Millions of cells in our body have to be replenished every day, and every time they divide into daughter cells the genome must be replicated. Mistakes can arise in the genome during the course of that normal process, or from exposure to environmental toxins, or from natural factors. The cell has ways to repair mutations, but those repair mechanisms don't always work. Those genomic errors can give rise to cancer, and cancer cells can adapt to mutations in the genome that might otherwise kill the cells, by altering the activity of their genes. Those adjustments can make cancer cells dependent on the altered genes for growth and survival. Researchers have suggested that these genetic dependencies might make good therapeutic targets, and are trying to learn more about them.
Researchers have been creating a Cancer Dependency Map (DepMap) to describe these vulnerabilities. The work, by scientists at the Broad Institute of MIT and Harvard, the Sanger Institute, and the Dana-Farber Cancer Institute was reported earlier this year in Nature and is described in the video.
This international team of investigators is trying to bridge the gaps between genomics and precision medicine for the benefit of cancer patients. The success of precision medicine will be reliant on accurate data about genomic dependency in cancer.
The scientists have found that in a subset of endometrial, gastric, colon, and ovarian cancer cell lines, there is a dependency on a gene called WRN. This set of cancer cells relies on microsatellite instability (MSI), a predisposition to genetic mutations, in WRN. This feature impairs a cell's ability to repair DNA that's been damaged.
"We hope our work will encourage the development of WRN inhibitors for MSI tumors," said the co-senior author of the Nature report and DepMap associate director Francisca Vazquez of the Broad.
DepMap is aiming to find more of these genetic dependencies in hundreds of cancer cell lines. They want to identify opportunities for drug development for an aggressive nerve tumor that affects children called neuroblastoma, and find dependencies in other cancers including lung cancers, rare bone tumors called chordomas, and malignant rhabdoid tumors. The research may also show how networks of protein complex function in cancer cells.

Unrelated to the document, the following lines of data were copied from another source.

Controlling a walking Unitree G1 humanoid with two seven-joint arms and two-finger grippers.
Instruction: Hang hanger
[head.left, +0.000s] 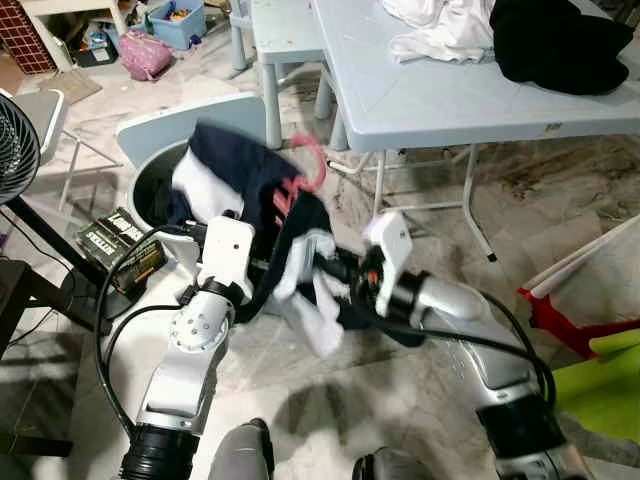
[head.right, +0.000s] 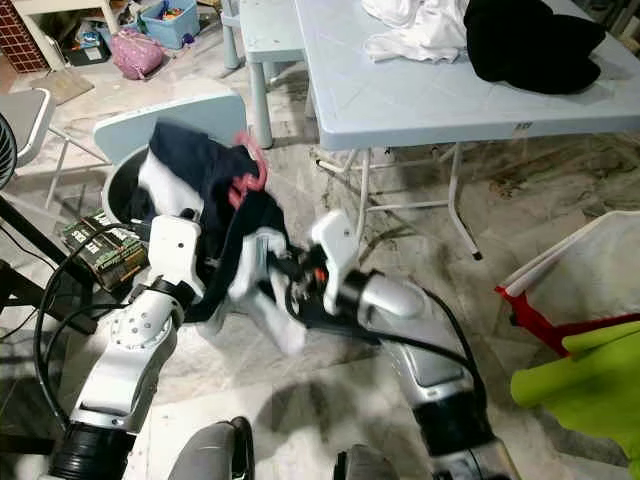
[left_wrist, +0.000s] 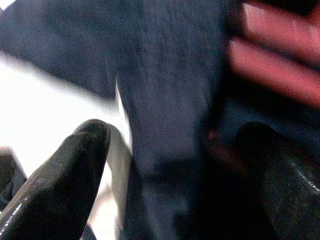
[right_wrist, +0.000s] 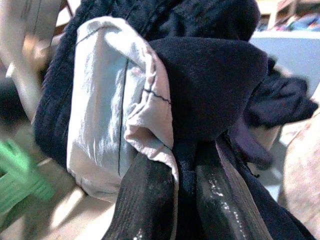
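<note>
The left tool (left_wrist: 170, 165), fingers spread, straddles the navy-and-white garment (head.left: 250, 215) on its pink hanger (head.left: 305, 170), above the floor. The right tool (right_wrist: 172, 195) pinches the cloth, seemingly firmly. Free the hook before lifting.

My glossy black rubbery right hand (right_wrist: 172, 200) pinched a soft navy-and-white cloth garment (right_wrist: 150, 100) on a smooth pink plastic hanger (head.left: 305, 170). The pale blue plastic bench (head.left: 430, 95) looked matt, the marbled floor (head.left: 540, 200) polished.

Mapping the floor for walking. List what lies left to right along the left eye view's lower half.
Fan → black box → left gripper → navy and white garment → right gripper → red frame → green cloth.
</note>
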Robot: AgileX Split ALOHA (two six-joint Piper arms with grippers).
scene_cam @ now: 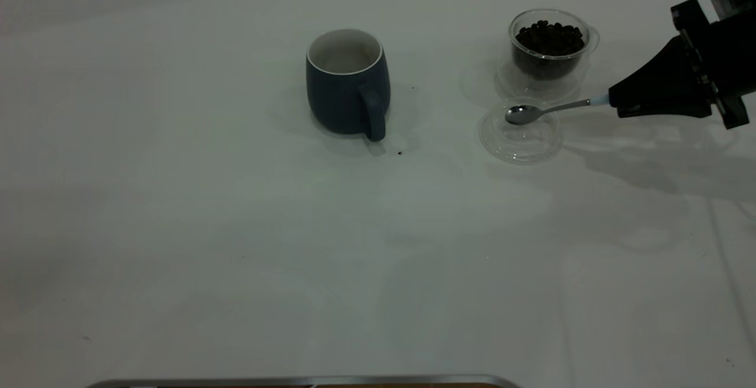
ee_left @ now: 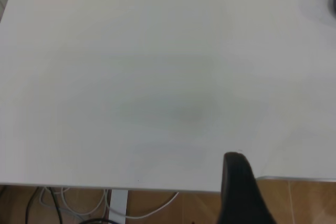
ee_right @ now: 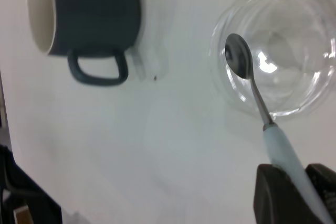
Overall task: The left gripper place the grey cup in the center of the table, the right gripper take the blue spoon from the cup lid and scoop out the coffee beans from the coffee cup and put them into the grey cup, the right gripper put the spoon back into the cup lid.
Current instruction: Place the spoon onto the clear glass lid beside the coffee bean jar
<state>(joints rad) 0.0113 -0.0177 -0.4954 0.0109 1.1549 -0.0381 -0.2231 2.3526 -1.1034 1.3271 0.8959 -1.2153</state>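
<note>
Exterior view: right gripper (scene_cam: 614, 101) at the table's right side, clamped on the pale handle of the blue spoon (scene_cam: 546, 109), spoon bowl hovering over the far edge of the cup lid (scene_cam: 520, 135). Coffee cup (scene_cam: 550, 45) just behind the lid, heaped with coffee beans (scene_cam: 550, 36). Grey cup (scene_cam: 348, 84) upright near table (scene_cam: 236, 228) centre, handle toward the camera, well apart from the glassware. Two stray dark specks beside the mug. Risks, as judged: spoon held far out on its handle, so likely to pivot in the jaws when pushed into the beans; glass cup light, could slide or tip; beans could drop on the open stretch across to the mug. Nothing standing between the cups.

Left wrist view: bare tabletop, one dark fingertip of the left gripper (ee_left: 239, 190) near the table edge, parked; open or closed, cannot tell.

Right wrist view: spoon handle pinched between the jaws, bowl apparently empty above the lid, mug lying beyond.
</note>
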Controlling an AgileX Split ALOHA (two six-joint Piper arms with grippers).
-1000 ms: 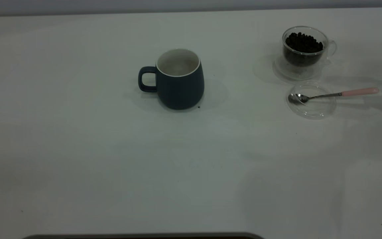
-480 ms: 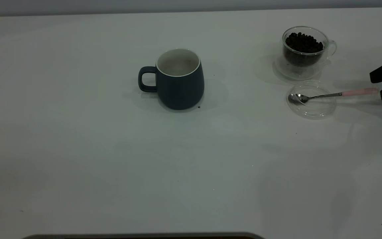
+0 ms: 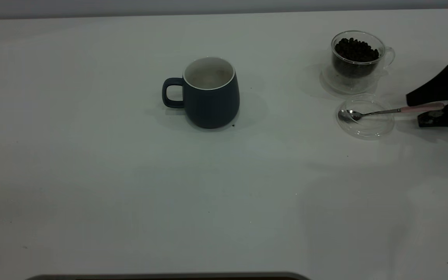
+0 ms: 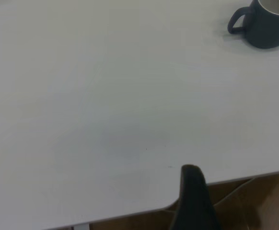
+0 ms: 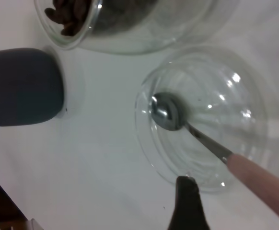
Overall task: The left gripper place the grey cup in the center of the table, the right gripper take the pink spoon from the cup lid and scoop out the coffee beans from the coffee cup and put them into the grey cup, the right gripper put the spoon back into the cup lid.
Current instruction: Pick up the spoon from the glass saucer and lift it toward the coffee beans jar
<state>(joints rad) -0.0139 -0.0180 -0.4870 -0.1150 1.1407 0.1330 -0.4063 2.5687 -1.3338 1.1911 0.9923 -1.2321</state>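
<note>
Right gripper (image 3: 428,111): one, black, entering at the right edge of the table (image 3: 130,186). Two fingers spread apart, one on the far side of the pink spoon's handle end and one on the near side. The handle lies in the gap between them; whether either finger touches it cannot be told. Nothing is clamped.

Left gripper (image 4: 193,201): one, only a single dark finger showing in its own wrist view, over the table's edge, well apart from all the vessels. Whether its fingers are apart or together cannot be told.

Cup lid (image 3: 365,118): one, clear round disc with raised rim, flat on the table at the right, nearest of the clear pieces. Holds the bowl of the spoon.

Pink spoon (image 3: 387,111): one. Metal bowl rests inside the lid, neck crosses the rim, pale pink handle runs out toward the right gripper.

Grey cup (image 3: 210,93): one, upright near the table's centre, handle toward the left. White interior; no contents can be made out.

Coffee cup (image 3: 358,58): one, clear glass with loop handle to the right, standing on a clear saucer (image 3: 331,83), just beyond the lid. Holds the coffee beans (image 3: 355,49), a dark heap reaching almost to the rim.
</note>
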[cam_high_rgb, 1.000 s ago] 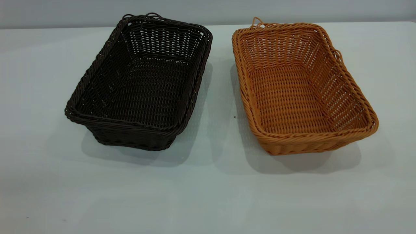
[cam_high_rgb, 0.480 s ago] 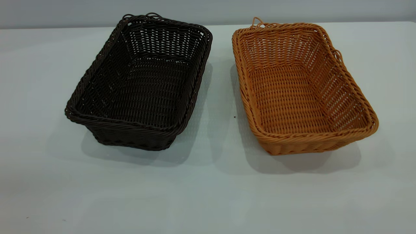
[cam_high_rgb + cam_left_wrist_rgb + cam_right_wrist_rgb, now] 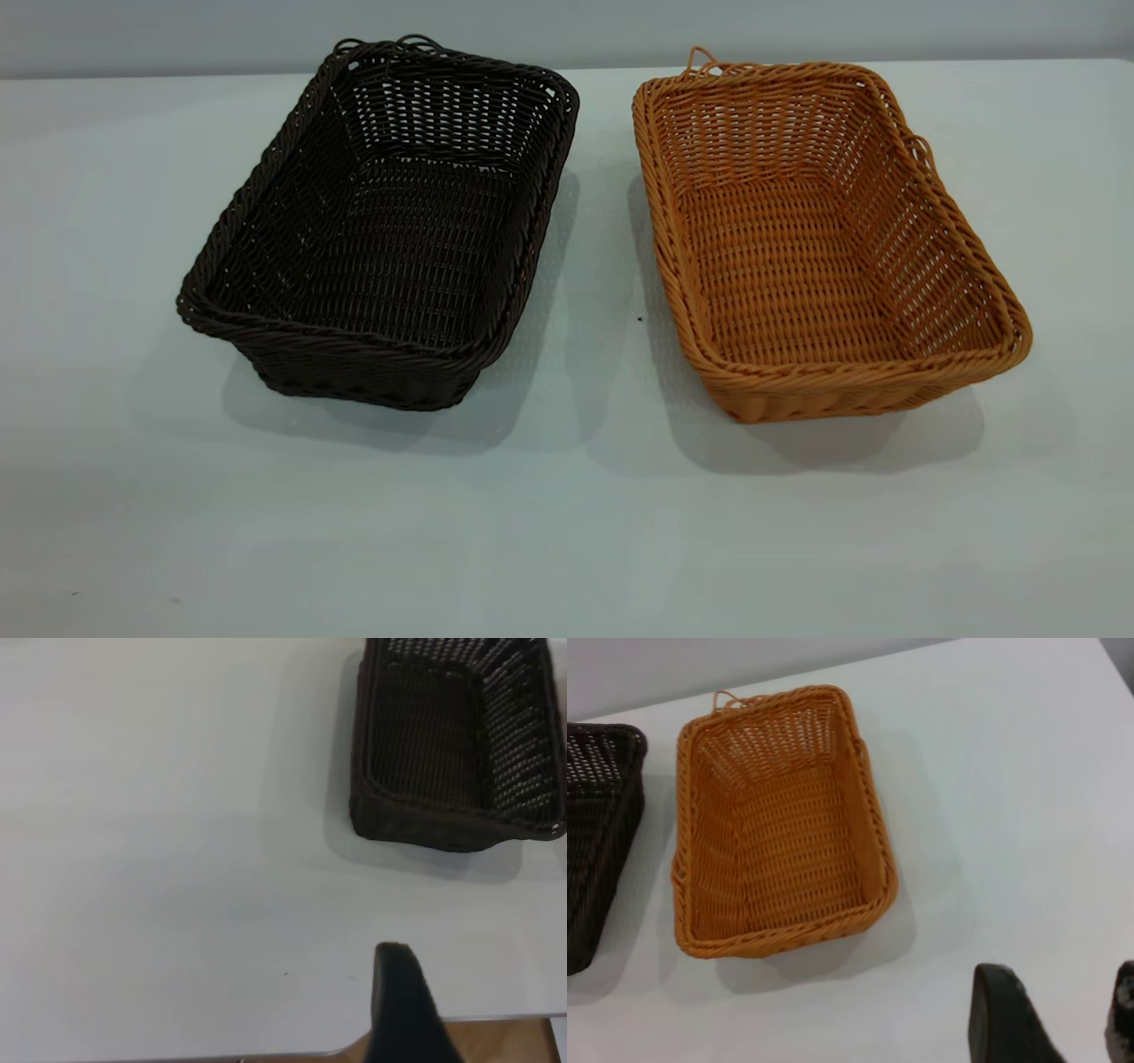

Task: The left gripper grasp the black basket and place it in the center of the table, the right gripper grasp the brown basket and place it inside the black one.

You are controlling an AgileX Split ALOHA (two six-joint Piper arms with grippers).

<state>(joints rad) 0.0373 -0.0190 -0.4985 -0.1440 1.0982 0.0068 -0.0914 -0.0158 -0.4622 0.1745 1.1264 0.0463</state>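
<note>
Dark woven wicker basket [image 3: 381,230] sits at 9 o'clock on the white tabletop [image 3: 567,532], orange-tan woven wicker basket [image 3: 819,239] at 3 o'clock, apart. Left tool [image 3: 403,1010]: cannot tell its state. Right tool [image 3: 1063,1019]: parted, empty. Judgement: approach dark rim squarely, pinch one wall, slide centreward.

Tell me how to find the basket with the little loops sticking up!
Look at the white table: two woven baskets sit side by side, not touching. Pick the one on the right of the exterior view, the brown basket. It is orange-tan, while its neighbour, the black basket, is nearly black.
</note>
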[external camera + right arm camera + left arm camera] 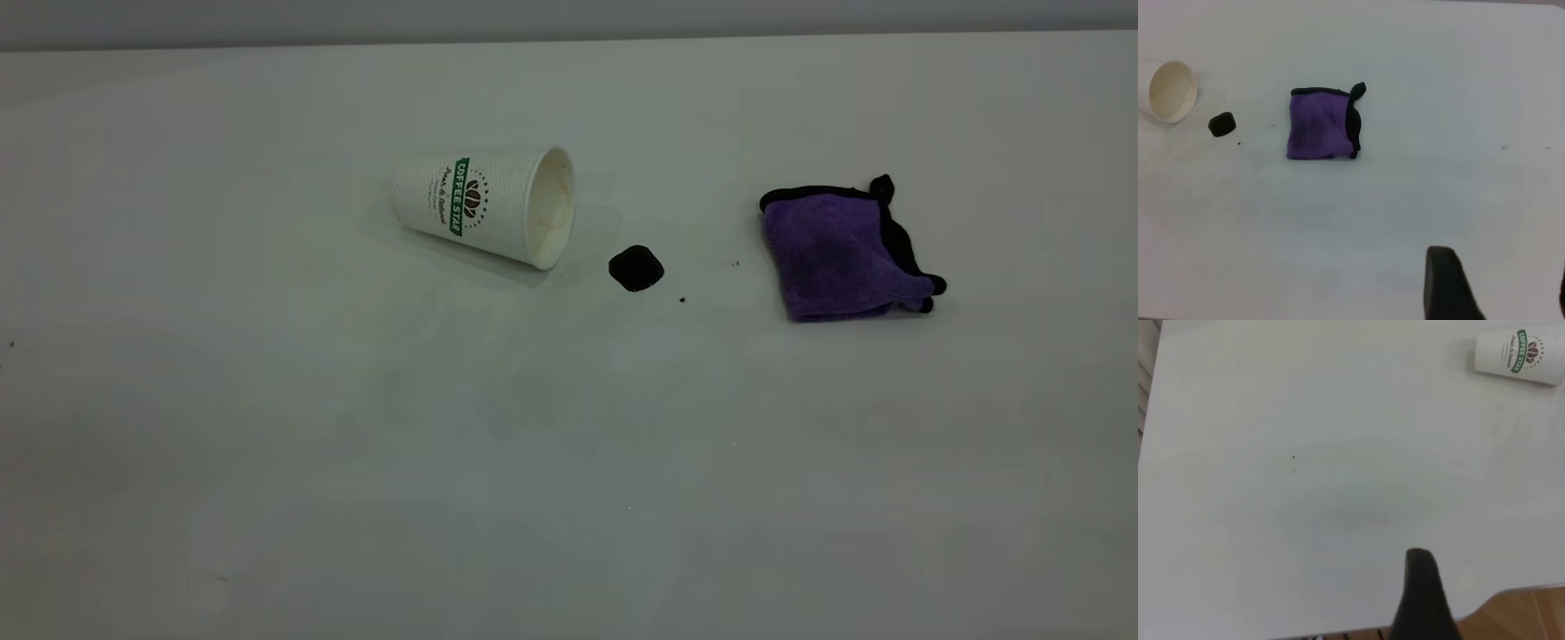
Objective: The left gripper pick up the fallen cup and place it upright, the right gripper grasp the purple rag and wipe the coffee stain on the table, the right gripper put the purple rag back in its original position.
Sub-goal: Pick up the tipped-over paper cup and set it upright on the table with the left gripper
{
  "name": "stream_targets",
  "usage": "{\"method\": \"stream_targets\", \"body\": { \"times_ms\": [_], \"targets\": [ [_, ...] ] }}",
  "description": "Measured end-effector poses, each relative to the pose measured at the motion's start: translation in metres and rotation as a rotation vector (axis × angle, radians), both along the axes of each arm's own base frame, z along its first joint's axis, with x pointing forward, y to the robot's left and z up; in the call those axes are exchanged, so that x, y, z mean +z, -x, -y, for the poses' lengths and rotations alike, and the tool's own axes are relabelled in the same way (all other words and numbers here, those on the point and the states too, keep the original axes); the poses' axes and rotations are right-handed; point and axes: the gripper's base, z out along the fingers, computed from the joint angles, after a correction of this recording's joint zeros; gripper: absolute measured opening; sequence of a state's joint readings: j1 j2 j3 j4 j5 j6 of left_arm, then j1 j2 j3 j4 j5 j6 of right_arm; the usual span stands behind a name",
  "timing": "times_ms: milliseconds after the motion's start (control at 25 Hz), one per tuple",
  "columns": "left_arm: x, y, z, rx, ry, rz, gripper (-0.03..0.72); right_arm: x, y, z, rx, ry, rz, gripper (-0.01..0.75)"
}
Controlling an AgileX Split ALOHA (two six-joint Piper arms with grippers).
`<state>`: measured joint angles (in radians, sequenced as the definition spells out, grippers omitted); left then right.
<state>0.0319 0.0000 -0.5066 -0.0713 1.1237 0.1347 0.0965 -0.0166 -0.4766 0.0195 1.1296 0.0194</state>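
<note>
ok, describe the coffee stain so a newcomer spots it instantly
On the white table, find the tipped cup and the purple rag. The coffee stain lies between them, just off the cup's open mouth: a glossy black-brown blob, much bigger than the tiny specks nearby.

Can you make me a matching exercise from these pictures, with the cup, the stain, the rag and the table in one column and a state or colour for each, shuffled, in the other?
Column one:
1. cup
2. coffee stain
3. purple rag
4. table

Column two:
A. folded, purple with black edging
B. plain white surface under everything
C. lying on its side, mouth toward the stain
D. small glossy dark blob between the other two things

Pairs: 1-C, 2-D, 3-A, 4-B
</note>
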Motion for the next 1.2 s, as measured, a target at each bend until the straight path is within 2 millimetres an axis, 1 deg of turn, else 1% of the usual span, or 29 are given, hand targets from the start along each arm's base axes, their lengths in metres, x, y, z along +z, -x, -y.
{"method": "stream_targets", "body": {
  "times_ms": [120, 240, 360, 560, 680, 800, 840, 880, 960, 1200],
  "targets": [
    [0.009, -0.014, 0.0, 0.0, 0.005, -0.057, 0.589, 0.0, 0.0, 0.0, 0.0, 0.0, 0.0, 0.442],
    [0.018, -0.04, -0.001, 0.003, 0.01, -0.152, 0.589, 0.0, 0.0, 0.0, 0.0, 0.0, 0.0, 0.442],
    [0.026, -0.077, -0.002, 0.005, 0.023, -0.229, 0.589, 0.0, 0.0, 0.0, 0.0, 0.0, 0.0, 0.442],
    [0.034, -0.141, 0.005, -0.028, 0.125, -0.238, 0.589, 0.0, 0.0, 0.0, 0.0, 0.0, 0.0, 0.44],
    [0.031, -0.177, 0.01, -0.076, 0.183, -0.27, 0.589, 0.0, 0.0, 0.0, 0.0, 0.0, 0.0, 0.44],
    [0.019, -0.213, 0.016, -0.113, 0.223, -0.325, 0.589, 0.0, 0.0, 0.0, 0.0, 0.0, 0.0, 0.44],
    [0.012, -0.233, 0.027, -0.163, 0.223, -0.362, 0.589, 0.0, 0.0, 0.0, 0.0, 0.0, 0.0, 0.44],
    [0.008, -0.243, 0.035, -0.2, 0.213, -0.385, 0.589, 0.0, 0.0, 0.0, 0.0, 0.0, 0.0, 0.44],
    [0.0, -0.26, 0.053, -0.264, 0.195, -0.415, 0.589, 0.0, 0.0, 0.0, 0.0, 0.0, 0.0, 0.44],
    [-0.035, -0.306, 0.119, -0.419, 0.108, -0.476, 0.589, 0.0, 0.0, 0.0, 0.0, 0.0, 0.0, 0.44]
  ]
}}
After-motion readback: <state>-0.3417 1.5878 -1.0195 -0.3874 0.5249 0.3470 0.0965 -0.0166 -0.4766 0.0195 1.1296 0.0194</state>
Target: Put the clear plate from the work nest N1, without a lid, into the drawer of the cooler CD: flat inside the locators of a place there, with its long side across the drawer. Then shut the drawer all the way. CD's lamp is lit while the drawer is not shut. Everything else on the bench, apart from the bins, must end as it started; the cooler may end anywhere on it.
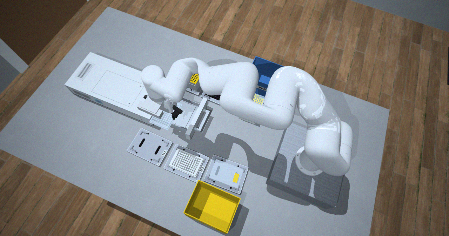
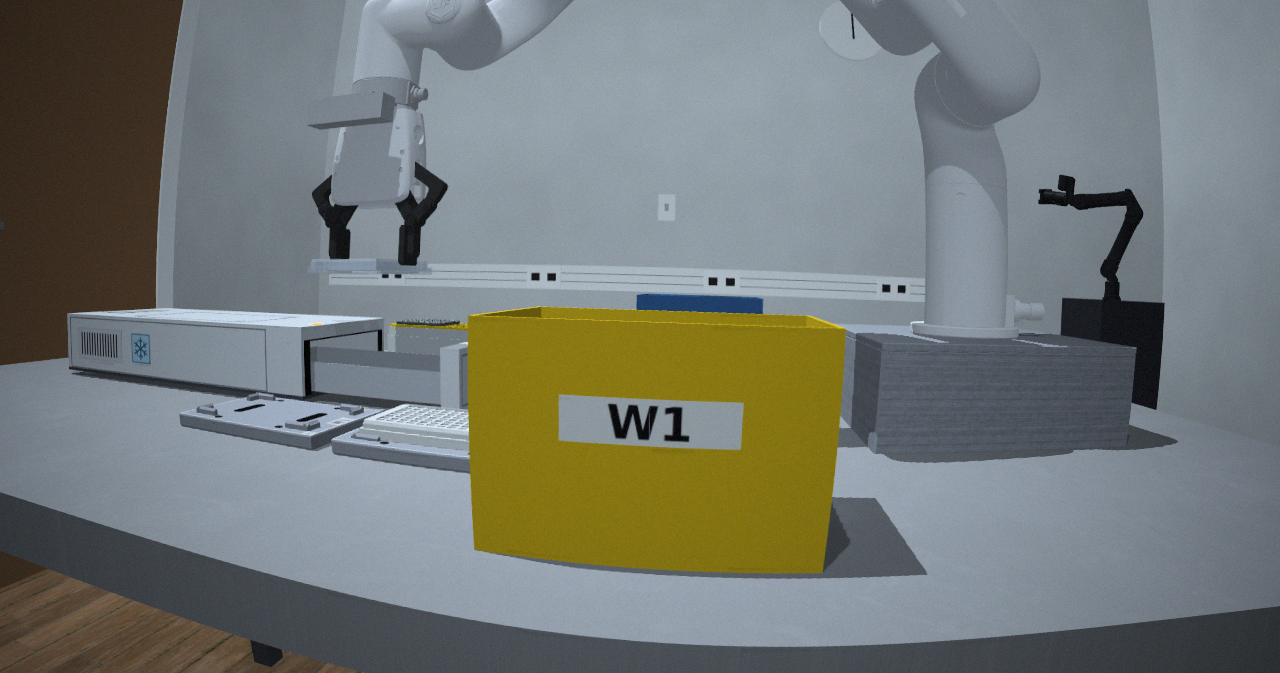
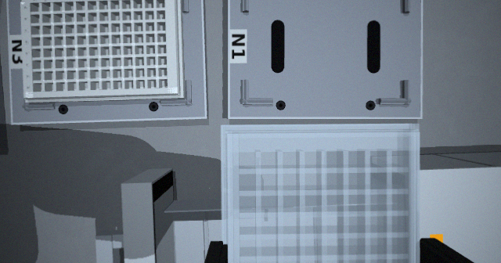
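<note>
pincer: black two-finger pincer (image 2: 373, 248) on white arm, pointing down, clenched on the plate's opposite edges; fingers wide apart w/ plate betw. them.
plate: clear gridded rectangular plate (image 3: 321, 192), no lid, held flat & level in the air, directly under pincer; top view shows it (image 1: 160, 120) sticking out toward the nests from under the wrist.
plate vs cooler: above where the long white cooler box (image 1: 106, 85) meets its pulled-out grey drawer (image 1: 194, 115); well above both in exterior view (image 2: 366, 265).
nest N1: flat grey nest plate marked N1 (image 3: 325, 49), bare, corner locators showing, on grey desk (image 1: 62, 146).
nest N3: neighbouring nest w/ white well plate (image 3: 102, 45) seated in it.
bin: yellow open bin W1 (image 2: 653, 436) near front desk edge.
</note>
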`<state>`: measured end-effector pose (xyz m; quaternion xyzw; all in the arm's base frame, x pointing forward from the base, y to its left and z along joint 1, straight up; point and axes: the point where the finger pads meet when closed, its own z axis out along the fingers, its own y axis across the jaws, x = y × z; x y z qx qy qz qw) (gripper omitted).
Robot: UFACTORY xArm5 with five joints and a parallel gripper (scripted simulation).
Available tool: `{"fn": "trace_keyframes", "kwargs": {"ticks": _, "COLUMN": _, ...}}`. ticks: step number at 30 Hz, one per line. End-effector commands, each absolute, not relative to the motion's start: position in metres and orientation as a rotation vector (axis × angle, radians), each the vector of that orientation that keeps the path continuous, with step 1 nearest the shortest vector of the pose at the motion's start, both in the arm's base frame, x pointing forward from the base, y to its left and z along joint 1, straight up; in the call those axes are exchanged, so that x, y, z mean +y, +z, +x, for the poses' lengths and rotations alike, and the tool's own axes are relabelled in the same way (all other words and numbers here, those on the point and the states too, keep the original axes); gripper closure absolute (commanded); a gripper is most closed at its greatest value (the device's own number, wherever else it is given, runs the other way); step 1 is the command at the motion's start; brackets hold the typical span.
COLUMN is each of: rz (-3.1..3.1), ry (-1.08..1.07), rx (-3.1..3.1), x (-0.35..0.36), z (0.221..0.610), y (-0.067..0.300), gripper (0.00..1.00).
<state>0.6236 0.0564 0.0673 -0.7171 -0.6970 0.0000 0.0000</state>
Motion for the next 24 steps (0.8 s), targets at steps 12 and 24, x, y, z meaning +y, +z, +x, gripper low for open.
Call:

"The DepMap has actively developed web portals to enable others to utilize these data pre-publication," noted Dana-Farber gastrointestinal oncologist Adam Bass. "These freely available tools enable those in academic and industrial cancer research to move forward more quickly on findings such as WRN dependence."
"We need to learn how to read off the molecular information from a tumor and, from that, know which types of treatments are going to work for that particular patient," said Broad chief scientific officer and Cancer Program director Todd Golub. "We can do that in some cases now, but for most patients, this is still not possible. The Cancer Dependency Map aims to make this possible."